[[ DATASET EXCERPT open ]]

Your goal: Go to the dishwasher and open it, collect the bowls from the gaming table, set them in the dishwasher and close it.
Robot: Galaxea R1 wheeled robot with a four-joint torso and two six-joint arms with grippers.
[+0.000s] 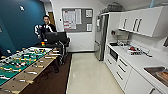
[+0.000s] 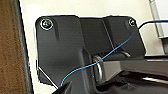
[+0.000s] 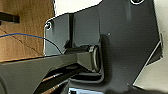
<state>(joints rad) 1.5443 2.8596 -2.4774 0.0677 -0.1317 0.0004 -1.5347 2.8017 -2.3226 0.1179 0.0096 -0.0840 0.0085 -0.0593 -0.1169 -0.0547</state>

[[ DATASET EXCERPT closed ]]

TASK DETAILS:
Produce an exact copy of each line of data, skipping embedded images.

ANSWER TO THIS PROBLEM:
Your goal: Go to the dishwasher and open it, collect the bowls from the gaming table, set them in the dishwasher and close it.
Robot: Galaxea R1 wheeled robot with a four-joint torso and two six-joint arms with grippers.
[+0.000s] 
[+0.000s] 
[+0.000s] 
<state>(joints rad) 1.5443 2.8596 -2.4774 0.0677 -0.1317 0.0004 -1.5347 2.8017 -2.3226 0.1179 0.0096 -0.0840 0.0085 -0.0593 -0.1169 -0.0547</state>

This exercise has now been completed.